The lines below that include "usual" are to be found and copied.
::::::::
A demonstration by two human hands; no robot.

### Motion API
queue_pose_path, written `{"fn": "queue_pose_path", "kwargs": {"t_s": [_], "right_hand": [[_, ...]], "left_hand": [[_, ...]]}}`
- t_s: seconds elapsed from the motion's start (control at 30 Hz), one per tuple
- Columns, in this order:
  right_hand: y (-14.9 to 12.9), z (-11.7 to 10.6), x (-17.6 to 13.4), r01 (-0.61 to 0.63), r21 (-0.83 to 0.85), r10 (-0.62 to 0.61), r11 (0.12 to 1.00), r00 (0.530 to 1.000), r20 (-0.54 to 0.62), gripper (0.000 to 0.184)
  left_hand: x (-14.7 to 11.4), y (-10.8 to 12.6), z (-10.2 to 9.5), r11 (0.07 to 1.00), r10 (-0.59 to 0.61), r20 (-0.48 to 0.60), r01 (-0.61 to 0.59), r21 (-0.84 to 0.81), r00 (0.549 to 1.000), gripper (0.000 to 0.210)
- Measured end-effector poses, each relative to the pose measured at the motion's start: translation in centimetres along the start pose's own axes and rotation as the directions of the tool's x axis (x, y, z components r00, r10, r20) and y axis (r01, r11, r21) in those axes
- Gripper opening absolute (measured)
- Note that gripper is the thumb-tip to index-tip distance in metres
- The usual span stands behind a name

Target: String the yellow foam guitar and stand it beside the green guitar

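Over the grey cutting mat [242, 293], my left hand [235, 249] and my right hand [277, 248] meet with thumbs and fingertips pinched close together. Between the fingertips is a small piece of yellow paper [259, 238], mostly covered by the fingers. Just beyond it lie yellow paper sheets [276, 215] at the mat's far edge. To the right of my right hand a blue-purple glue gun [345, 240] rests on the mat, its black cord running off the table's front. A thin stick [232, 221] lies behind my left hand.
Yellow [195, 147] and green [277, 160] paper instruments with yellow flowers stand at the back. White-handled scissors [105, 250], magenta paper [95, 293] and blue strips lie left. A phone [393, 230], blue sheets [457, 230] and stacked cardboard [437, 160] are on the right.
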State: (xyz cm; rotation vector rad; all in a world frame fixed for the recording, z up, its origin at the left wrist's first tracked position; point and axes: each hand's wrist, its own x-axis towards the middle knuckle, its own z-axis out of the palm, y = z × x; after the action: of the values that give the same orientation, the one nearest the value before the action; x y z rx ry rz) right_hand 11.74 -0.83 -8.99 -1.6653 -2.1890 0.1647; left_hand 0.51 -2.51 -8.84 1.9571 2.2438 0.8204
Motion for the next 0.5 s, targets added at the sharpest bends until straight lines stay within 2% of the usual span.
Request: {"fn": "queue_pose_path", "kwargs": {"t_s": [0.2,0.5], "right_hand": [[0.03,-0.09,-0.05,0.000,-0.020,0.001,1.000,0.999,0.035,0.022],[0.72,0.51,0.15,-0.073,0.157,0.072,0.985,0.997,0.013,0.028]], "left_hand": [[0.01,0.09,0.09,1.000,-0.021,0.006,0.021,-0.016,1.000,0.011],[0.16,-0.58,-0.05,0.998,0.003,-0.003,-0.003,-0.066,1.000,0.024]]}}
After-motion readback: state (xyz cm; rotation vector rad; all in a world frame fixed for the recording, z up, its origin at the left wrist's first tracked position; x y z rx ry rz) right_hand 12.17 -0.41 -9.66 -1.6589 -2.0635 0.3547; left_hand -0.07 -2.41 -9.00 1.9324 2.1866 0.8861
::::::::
## WRITTEN ANSWER
- The usual span stands behind a name
Motion for the next 0.5 s, targets added at the sharpest bends until straight lines stay within 2% of the usual span.

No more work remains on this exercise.